Im Mai 1945 musste Hermann Wiese als „männlicher Schutz“ seine Tante mit dem Fahrrad zu einer Apotheke nach Gieboldehausen begleiten. Dort sollte ein dringend benötigtes Medikament abgeholt werden. Unterhalb der „Paßhöhe“ war die Straße bedingt durch einen umfangreichen Sprengtrichter unpassierbar. Nach einer mühsamen Kletterei mit den Rädern ging es dann weiter. Auf dem Rückweg nahmen Hermann Wiese und seine Tante den Umweg über einen Forstweg und kamen erschöpft, aber wohlbehalten wieder in Pöhlde an.

„Als im Juni die Hütezeit der Gänse voll in Gang gekommen war, erinnerte sich einer aus der Gruppe an die bei der Baustelle Umspannwerk Steinbreite gefundenen ,Zündhütchen’. Nach vielerlei Überlegungen fiel die Wahl für eine Sprengung auf eine ehemalige ,Deponie’, auf der Haushalts- und Gebrauchsgegenstände sowie Haushaltsabfälle verfüllt oder verbrannt wurden.“

Beim Verbrennen der Zündhütchen, was die Jungen aus sicherer Entfernung beobachteten, gab es mal wieder eine kräftige Detonation. Als neugierige Badegäste vom Eckernloch sich dem Ort des Geschehens näherten, hatten sich die Jungen bereits entfernt.

Viel Arbeit mit den Gänseküken

Ab Ende April hatte Hermann Wiese alle Hände voll mit der Betreuung der geschlüpften Gänseküken zu tun. Eine wichtige Aufgabe war das Suchen von geeignetem Futter wie frischen Brennnesseln. „Klein gehackt und mit Hafergrieß vermischt dienten die Brennnesseln als ,Säuglingsnahrung’ für die Küken“, erzählt Wiese. Als Nestflüchter waren die Küken bald in der Lage, im „Gänsemarsch“ mit zum Rötesumpf zu gehen.

Shorts aus alter Fahne

Im Einzelnen schildert Wiese den Umgang mit den Küken, der ihm und seinen Freunden viel Arbeit machte. Die Hütezeit dauerte meist von 8.30 bis 18 Uhr. Unterbrochen wurde sie, wenn gegen 14 Uhr die Mutter etwas zu Essen brachte, was die Jungen als „Magerkost“ bezeichneten. Freuen konnten sie sich, als aus den „Pileken“ dann Gösseln wurden. Damit waren sie keine Beute mehr für Habichte und Bussarde.

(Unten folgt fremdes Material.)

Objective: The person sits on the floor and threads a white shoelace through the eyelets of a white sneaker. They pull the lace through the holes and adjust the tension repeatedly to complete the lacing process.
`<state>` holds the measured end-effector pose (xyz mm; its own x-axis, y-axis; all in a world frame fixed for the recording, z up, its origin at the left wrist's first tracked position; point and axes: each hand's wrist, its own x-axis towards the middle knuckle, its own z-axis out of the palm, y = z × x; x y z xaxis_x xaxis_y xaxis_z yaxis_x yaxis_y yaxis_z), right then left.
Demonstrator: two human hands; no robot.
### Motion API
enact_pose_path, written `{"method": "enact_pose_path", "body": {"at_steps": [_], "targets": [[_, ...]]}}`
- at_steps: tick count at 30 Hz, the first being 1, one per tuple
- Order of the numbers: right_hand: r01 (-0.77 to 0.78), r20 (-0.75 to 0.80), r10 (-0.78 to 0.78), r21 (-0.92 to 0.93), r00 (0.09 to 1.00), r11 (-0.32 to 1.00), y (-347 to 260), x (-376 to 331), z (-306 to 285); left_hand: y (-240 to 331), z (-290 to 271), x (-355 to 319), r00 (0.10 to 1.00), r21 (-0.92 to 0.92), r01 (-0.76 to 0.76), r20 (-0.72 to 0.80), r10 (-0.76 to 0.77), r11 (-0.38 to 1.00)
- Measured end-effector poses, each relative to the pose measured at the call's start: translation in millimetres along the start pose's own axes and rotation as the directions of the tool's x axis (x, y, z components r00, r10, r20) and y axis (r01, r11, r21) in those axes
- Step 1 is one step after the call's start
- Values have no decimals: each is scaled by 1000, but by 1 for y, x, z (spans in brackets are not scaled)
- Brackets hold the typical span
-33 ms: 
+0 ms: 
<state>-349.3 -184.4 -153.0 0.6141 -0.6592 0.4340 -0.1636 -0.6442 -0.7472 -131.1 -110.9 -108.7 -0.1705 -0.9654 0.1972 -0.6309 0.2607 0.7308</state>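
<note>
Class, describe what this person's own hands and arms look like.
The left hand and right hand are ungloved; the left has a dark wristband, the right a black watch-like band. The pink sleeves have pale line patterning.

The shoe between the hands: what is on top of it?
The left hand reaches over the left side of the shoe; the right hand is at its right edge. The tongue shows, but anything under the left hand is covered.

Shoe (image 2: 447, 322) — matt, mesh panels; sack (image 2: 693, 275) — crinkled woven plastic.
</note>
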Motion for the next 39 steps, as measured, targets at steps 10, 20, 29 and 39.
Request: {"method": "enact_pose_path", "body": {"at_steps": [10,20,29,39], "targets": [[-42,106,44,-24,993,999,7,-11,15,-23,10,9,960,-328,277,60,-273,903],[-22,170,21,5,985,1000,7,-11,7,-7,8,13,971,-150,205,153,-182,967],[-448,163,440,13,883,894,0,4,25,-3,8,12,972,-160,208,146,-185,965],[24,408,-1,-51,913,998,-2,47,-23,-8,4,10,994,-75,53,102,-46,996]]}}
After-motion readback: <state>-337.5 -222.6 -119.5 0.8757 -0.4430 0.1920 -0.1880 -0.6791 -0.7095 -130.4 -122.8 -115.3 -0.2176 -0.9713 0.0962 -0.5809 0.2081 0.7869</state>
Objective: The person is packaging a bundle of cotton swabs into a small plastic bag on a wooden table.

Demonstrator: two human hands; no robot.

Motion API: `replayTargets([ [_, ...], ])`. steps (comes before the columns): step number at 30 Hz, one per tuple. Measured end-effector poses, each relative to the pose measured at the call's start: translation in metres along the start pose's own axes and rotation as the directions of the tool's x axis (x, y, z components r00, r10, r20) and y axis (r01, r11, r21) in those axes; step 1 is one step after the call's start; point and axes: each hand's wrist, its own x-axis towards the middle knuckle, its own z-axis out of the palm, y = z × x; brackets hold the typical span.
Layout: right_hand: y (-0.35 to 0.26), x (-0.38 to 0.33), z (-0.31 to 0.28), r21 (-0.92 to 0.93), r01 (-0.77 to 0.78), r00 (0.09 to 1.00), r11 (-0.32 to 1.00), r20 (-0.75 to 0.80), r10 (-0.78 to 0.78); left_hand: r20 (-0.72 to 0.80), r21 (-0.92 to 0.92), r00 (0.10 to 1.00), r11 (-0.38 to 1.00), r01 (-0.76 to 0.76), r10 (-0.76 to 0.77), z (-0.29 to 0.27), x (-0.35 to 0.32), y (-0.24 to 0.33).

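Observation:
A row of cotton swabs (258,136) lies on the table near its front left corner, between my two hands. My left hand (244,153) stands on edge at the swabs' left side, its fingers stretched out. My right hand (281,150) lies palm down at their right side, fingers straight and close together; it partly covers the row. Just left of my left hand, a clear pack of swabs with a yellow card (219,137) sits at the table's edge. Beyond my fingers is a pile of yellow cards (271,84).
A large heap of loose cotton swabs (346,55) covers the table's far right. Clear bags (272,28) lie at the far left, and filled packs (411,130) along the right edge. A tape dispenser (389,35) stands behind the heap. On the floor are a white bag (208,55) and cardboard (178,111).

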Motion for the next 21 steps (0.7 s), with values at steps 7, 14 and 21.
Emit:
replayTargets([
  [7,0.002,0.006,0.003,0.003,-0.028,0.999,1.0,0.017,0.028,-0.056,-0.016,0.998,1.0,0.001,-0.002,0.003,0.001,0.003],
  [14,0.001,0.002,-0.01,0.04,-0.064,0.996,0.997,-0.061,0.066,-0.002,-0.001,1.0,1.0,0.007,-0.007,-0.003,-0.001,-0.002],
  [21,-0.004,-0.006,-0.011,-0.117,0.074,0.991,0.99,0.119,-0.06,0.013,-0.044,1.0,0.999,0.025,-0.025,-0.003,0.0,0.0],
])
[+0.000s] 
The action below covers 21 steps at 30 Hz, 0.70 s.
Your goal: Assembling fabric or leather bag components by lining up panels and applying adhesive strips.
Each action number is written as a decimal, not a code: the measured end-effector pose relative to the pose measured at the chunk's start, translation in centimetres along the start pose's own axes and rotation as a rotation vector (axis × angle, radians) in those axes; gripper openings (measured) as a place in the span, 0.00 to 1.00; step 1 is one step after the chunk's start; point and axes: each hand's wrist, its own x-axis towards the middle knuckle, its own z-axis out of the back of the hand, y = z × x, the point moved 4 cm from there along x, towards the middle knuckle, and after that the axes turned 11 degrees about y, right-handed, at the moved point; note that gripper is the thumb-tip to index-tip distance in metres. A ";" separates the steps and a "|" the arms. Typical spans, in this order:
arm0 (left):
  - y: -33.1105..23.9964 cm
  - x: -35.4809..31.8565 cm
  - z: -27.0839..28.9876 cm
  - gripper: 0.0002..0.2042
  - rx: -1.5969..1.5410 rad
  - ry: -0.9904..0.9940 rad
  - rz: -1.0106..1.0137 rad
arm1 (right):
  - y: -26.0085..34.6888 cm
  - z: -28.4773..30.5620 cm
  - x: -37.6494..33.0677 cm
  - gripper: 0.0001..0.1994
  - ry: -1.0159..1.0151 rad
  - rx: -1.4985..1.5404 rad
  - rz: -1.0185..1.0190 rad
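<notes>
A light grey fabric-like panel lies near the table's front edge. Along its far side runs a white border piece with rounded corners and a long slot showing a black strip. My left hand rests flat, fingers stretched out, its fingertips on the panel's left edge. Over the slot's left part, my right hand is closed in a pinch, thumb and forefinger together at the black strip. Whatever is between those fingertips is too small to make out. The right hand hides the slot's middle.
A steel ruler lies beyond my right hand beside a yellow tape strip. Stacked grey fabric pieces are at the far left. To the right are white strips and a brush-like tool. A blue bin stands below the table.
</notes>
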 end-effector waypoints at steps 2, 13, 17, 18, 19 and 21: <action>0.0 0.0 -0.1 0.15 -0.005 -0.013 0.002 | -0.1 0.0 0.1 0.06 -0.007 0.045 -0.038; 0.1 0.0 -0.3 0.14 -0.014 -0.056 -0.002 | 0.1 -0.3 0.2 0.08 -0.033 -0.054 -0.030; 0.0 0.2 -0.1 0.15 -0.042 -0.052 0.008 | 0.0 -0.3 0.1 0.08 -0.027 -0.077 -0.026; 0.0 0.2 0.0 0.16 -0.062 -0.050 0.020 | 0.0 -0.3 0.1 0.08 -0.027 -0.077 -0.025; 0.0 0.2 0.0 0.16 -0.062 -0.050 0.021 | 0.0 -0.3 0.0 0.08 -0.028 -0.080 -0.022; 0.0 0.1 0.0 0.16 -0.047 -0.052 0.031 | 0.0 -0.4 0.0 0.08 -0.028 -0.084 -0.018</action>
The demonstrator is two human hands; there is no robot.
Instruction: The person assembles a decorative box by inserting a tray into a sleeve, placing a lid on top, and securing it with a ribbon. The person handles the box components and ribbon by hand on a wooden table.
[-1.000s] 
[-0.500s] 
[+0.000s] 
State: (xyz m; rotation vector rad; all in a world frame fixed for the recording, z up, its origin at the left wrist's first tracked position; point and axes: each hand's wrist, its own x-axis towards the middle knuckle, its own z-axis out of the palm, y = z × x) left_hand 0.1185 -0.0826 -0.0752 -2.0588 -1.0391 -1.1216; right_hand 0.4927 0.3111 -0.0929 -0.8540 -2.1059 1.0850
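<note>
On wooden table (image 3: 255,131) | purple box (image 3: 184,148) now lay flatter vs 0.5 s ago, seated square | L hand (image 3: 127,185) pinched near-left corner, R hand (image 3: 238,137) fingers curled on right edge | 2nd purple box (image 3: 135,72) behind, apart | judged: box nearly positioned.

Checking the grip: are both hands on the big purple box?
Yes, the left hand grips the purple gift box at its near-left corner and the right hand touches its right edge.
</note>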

Die Nicolai-Schule in Herzberg am Harz hatte früher einen Hauptschulzweig. 1944 war Hermann Wiese hier noch zur Schule gegangen.
Die Nicolai-Schule in Herzberg am Harz hatte früher einen Hauptschulzweig. 1944 war Hermann Wiese hier noch zur Schule gegangen. © HK | Paul Beier

„Bei schönem Wetter verbrachte unsere Clique viel Zeit im Wasser. Unsere Bekleidung bestand aus einem Leinenshort, das aus einer ehemaligen Hakenkreuzfahne angefertigt worden war. Wir waren tiefbraun und mein Haar war von Sonne und Wasser blond gebleicht“, erinnert sich der Zeitzeuge. Um die Langeweile zu verdrängen, wurden Höhlen gebaut, in denen man sich bei schlechtem Wetter aufhalten konnte. „Als Zwölfjähriger trug ich über den gesamten Sommer die Verantwortung dafür, dass alle 20 Gänse die Zeit wohlbehalten überstehen“, so Hermann Wiese. Ab dem Herbst wurden die Tiere in einem Verschlag hinter dem Holzstall gehalten und ordentlich gemästet. An den späteren Schlachtungen nahmen die Jungen nicht teil. Da es noch keine Gefriereinrichtungen gab, war Einkochen angesagt.

… und dann wieder Schule

„Dass unsere sorglose Zeit einmal vorbei sein würde, führte man uns im November vor Augen. Ein Schulbetrieb wurde ins Leben gerufen. Anfangs kamen wir zweimal in der Woche zusammen, um Hausarbeiten abzuholen. Nach und nach hatte man die Klassenräume mit ,Kanonenöfen’ ausgerüstet, da Koks für die Heizungsanlage nicht vorrätig war. Jeder Schüler, der es konnte, hatte täglich einen Holzsplitter mitzubringen, um damit den Ofen zu beheizen. Im Klassenraum waren zwei Jahrgänge zusammengetan. Unser Klassenlehrer war Herr Fischer, ein strenger, aber erstklassiger Pädagoge, dem ich viel zu verdanken habe“, so Wiese.

„Wer kann schon ein Kriegsende und einen Neuanfang erleben? Ich für meine Person erinnere mich noch oft an diese Zeit“, sagt Hermann Wiese abschließend.